In contemplating a literary work, the task of the reader is thus to find a central point from which the work radiates out. Her allusion to Moritz’s study of perspective suggests that this task is comparable to locating the vanishing point in a visual artwork composed in central perspective, a point toward which all the orthogonal lines (those viewed as perpendicular to the plane of the picture) in the work incline. She continues by noting that Moritz pinpointed just such a Mittelpunkt in Goethe’s novel in Werther’s letter of 18 August. Caroline Herder’s account of this application of the theory of perspective to literary works is supported in the biography of Moritz published by his companion and former pupil, Karl Friedrich Klischnig. Like Caroline Herder, Klischnig reports that Moritz conceived of each masterpiece as structured around a Mittelpunkt in which all of its parts converge, like the radii of a circle.27 He further elaborates that Moritz viewed such a central point of a literary work as furnishing the proper “Gesichtspunkt” [“vantage point”] from which “die Zweckmäßigkeit des Ganzen” [“purposiveness of the whole”] can alone be judged.

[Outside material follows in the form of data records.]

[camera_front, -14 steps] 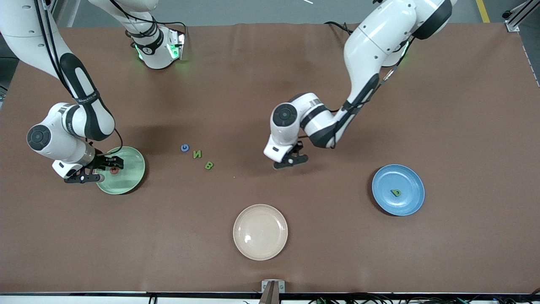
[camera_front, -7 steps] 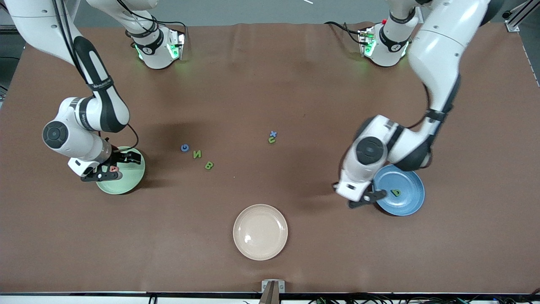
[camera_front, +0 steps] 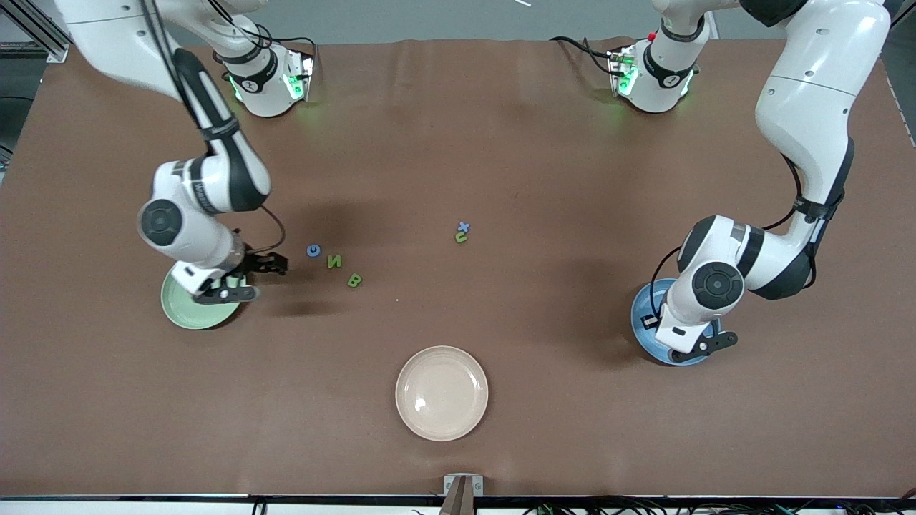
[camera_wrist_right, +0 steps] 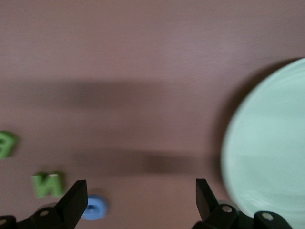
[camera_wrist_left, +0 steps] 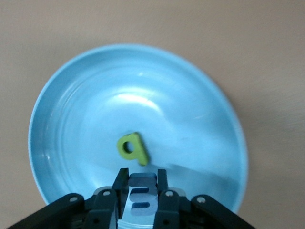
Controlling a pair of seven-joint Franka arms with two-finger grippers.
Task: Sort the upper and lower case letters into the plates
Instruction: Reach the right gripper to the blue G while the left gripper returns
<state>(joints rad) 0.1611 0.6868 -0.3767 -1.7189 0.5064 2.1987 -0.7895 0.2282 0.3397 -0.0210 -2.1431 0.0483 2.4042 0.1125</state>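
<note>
So the counter [camera_front: 501, 143] has my blue plate [camera_wrist_left: 190, 105] under my left gripper [camera_wrist_left: 139, 183], pinching a blue letter [camera_wrist_left: 141, 198] above the green letter [camera_wrist_left: 133, 148] lying in it. My right gripper [camera_wrist_right: 140, 195] hangs spread beside the mint plate [camera_wrist_right: 271, 157].

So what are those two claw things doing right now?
Left tool: shut on a small blue letter piece, over the round blue plate.
Right tool: open, empty.
</note>
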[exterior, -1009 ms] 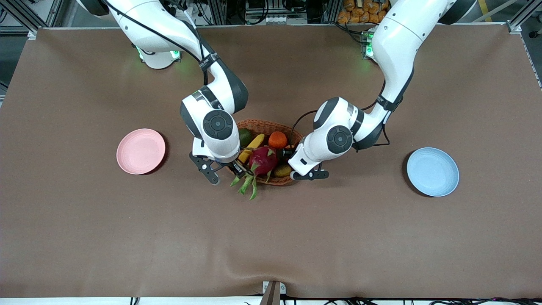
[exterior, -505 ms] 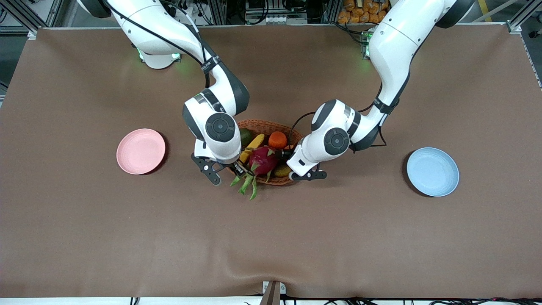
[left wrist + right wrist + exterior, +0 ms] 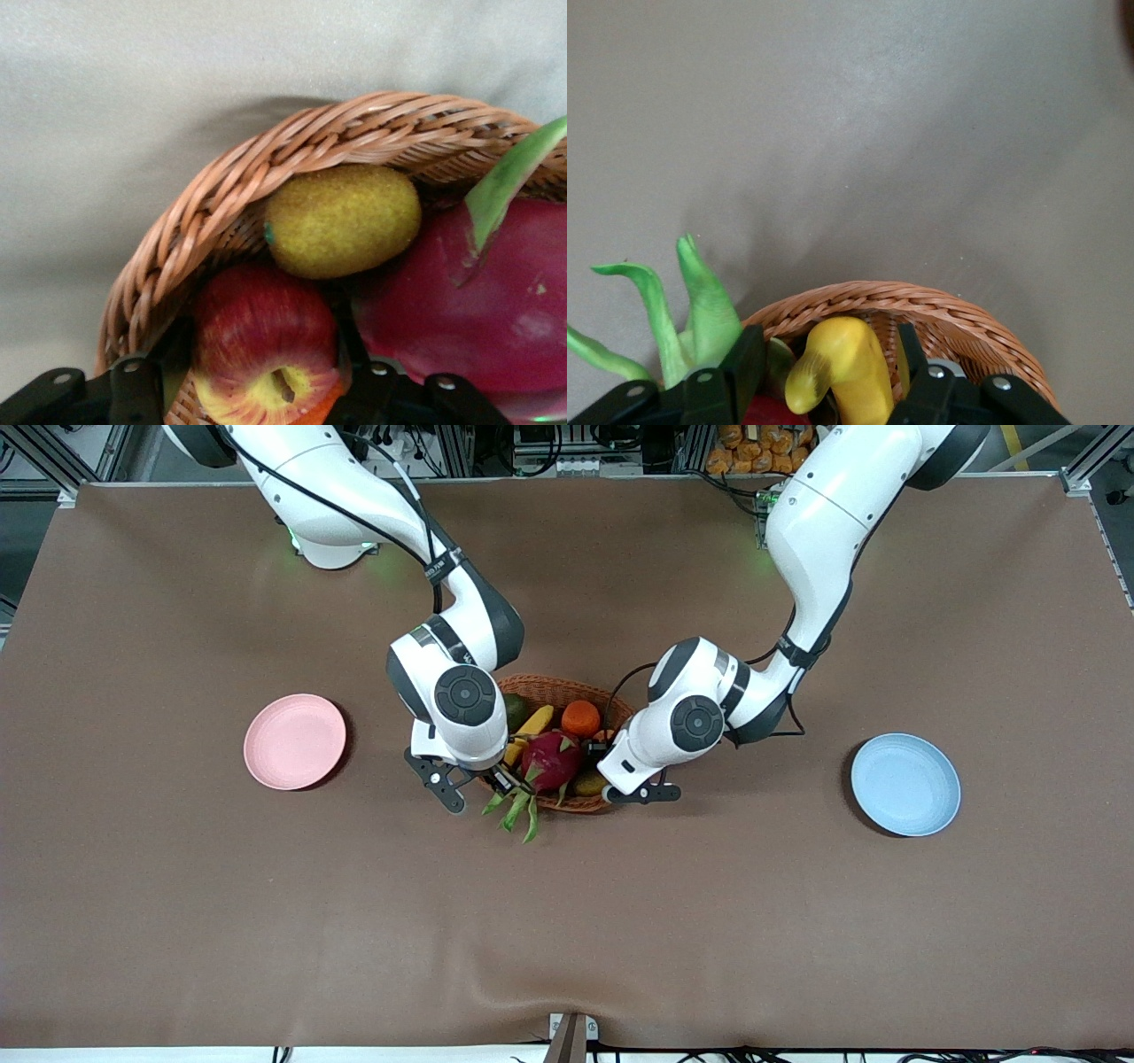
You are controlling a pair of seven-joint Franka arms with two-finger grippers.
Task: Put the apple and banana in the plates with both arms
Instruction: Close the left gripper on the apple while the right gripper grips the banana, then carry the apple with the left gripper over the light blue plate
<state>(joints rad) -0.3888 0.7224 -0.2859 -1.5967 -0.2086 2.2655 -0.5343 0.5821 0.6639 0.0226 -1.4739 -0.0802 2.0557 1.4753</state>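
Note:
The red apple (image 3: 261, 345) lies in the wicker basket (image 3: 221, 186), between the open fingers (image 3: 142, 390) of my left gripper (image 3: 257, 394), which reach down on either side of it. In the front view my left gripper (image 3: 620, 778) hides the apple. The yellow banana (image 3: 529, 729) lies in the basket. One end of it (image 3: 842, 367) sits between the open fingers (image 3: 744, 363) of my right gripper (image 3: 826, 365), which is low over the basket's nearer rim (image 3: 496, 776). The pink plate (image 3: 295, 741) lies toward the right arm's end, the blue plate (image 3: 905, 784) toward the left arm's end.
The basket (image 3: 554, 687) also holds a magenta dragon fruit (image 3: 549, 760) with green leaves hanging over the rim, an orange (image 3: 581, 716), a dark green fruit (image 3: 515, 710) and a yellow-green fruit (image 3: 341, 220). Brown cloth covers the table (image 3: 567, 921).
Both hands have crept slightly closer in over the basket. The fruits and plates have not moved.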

Klischnig, too, notes that Moritz located precisely such a central point in Werther’s 18 August letter, specifically citing the passage quoted by Moritz in Anton Reiser.28 As paraphrased by both Caroline Herder and Klischnig, Moritz’s theory of perspectival structure represents a further development of his groundbreaking aesthetic treatise, “Versuch einer Vereinigung aller schönen Künste und Wissenschaften unter dem Begriff des in sich selbst Vollendeten” (1785) [“Toward the Unification of All the Fine Arts and Sciences under the Concept of Self-Sufficiency”].29 In this short essay, Moritz posits the radical autonomy
26
Quoted in: Karl Philipp Moritz: Schriften zur Ästhetik und Poetik. Ed. by Hans Joachim Schrimpf. Tübingen: Max Niemeyer Verlag 1962. P. 345. 27 Karl Friedrich Klischnig: Mein Freund Anton Reiser. Aus dem Leben des Karl Philipp Moritz. Ed. by Heide Hollmer and Kirsten Erwentraut. Berlin: Gatza 1992. P. 139. 28 Klischnig: Mein Freund Anton Reiser. P. 139. 29 In: Moritz: Schriften zur Ästhetik und Poetik. Pp. 3–9.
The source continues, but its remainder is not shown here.